WHAT THE TASK ASKS. Everything in the data should be repeated exactly, save for the images.

SOURCE MATERIAL.
- - - - - - -
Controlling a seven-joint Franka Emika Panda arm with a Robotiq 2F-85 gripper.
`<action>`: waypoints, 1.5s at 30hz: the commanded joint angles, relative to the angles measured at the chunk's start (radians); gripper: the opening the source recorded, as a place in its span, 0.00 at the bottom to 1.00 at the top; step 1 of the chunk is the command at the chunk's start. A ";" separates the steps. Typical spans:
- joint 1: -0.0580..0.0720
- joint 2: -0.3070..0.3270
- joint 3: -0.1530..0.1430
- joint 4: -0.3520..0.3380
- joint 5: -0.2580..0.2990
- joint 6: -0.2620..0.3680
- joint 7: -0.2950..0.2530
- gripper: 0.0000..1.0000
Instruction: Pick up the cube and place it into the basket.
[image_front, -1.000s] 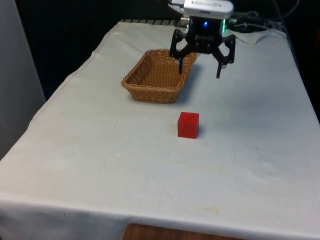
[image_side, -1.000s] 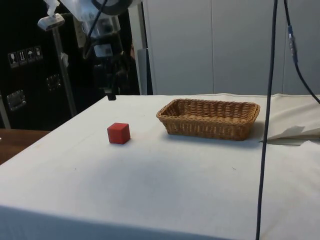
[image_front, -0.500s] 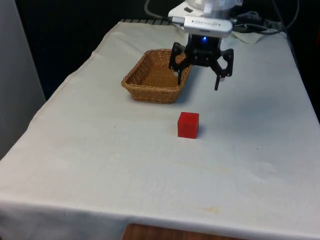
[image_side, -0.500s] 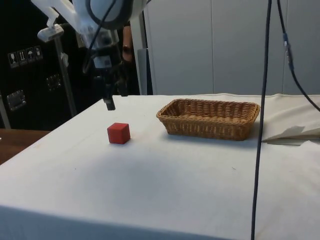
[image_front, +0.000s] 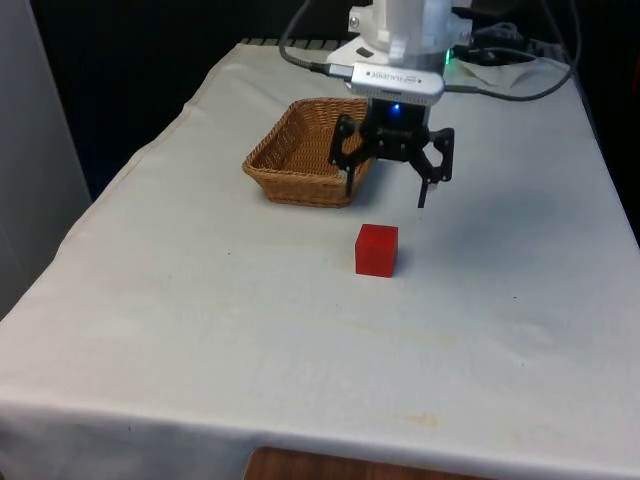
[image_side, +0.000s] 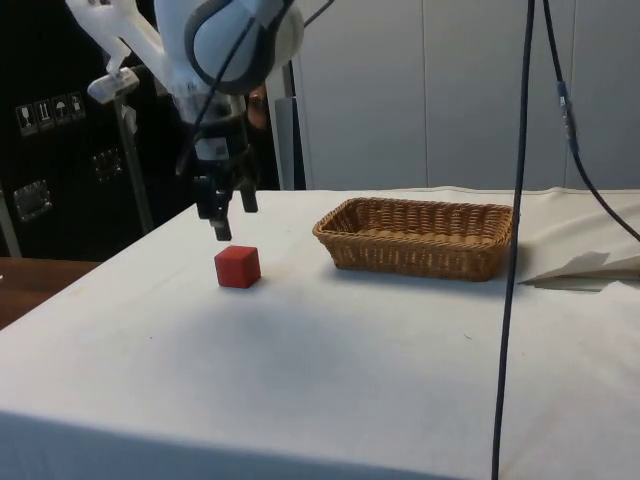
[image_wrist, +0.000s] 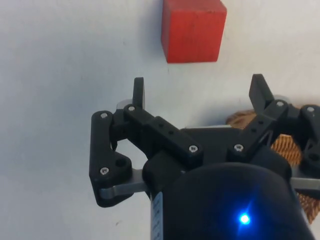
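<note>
Hanging above the white cloth (image_front: 200, 300) with fingers spread wide and nothing between them: the black gripper (image_front: 386, 192), slim fingertips (image_wrist: 138, 91) pointing down, clear of the table. Just off its tips and nearer the front camera, resting flat on the cloth and untouched: the red cube (image_front: 377, 249), matte, sharp-edged, plain faces. In the side view, seen with the gripper (image_side: 222, 226) poised a little above and just behind the cube (image_side: 237, 267), a clear gap between them. In the wrist view, lying just beyond the open fingers: the same cube (image_wrist: 193, 30). Behind the cube and toward the front view's left, well apart from it: the wicker basket (image_front: 262, 158), oblong, tan, tightly woven with sloping walls and a braided rim. Lying mostly smooth over the table: the cloth, with faint creases.
</note>
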 joint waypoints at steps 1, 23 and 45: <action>-0.005 0.007 0.003 -0.005 0.011 0.028 -0.001 1.00; -0.002 0.098 0.000 -0.019 0.039 0.183 0.002 1.00; -0.003 0.125 -0.001 -0.018 0.042 0.229 0.002 0.41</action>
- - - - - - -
SOLUTION TO THIS EXERCISE.
Controlling a seven-joint Franka Emika Panda arm with a Robotiq 2F-85 gripper.
`<action>`: waypoints, 1.5s at 30hz: the commanded joint angles, relative to the angles measured at the chunk's start (radians); gripper: the opening the source recorded, as a place in its span, 0.00 at the bottom to 1.00 at the top; step 1 of the chunk is the command at the chunk's start. A ";" separates the steps. Typical spans:
- joint 1: -0.0580..0.0720
- joint 2: -0.3070..0.3270
- joint 3: -0.1530..0.1430
- joint 4: -0.3520..0.3380
- joint 5: -0.2580..0.2990
- joint 6: -0.2620..0.3680
- joint 7: -0.2950..0.2530
- gripper: 0.0000..1.0000
Instruction: Pick up the cube and place it into the basket.
[image_front, -1.000s] 
[image_side, -1.000s] 
[image_front, -0.500s] 
[image_side, -0.500s] 
[image_front, +0.000s] 
[image_side, +0.000s] 
[image_wrist, +0.000s] 
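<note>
Hanging above the white cloth (image_front: 200, 300) with fingers spread wide and nothing between them: the black gripper (image_front: 386, 192), slim fingertips (image_wrist: 138, 91) pointing down, clear of the table. Just off its tips and nearer the front camera, resting flat on the cloth and untouched: the red cube (image_front: 377, 249), matte, sharp-edged, plain faces. In the side view, seen with the gripper (image_side: 222, 226) poised a little above and just behind the cube (image_side: 237, 267), a clear gap between them. In the wrist view, lying just beyond the open fingers: the same cube (image_wrist: 193, 30). Behind the cube and toward the front view's left, well apart from it: the wicker basket (image_front: 262, 158), oblong, tan, tightly woven with sloping walls and a braided rim. Lying mostly smooth over the table: the cloth, with faint creases.
</note>
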 joint waypoints at steps 1, 23 and 45: <action>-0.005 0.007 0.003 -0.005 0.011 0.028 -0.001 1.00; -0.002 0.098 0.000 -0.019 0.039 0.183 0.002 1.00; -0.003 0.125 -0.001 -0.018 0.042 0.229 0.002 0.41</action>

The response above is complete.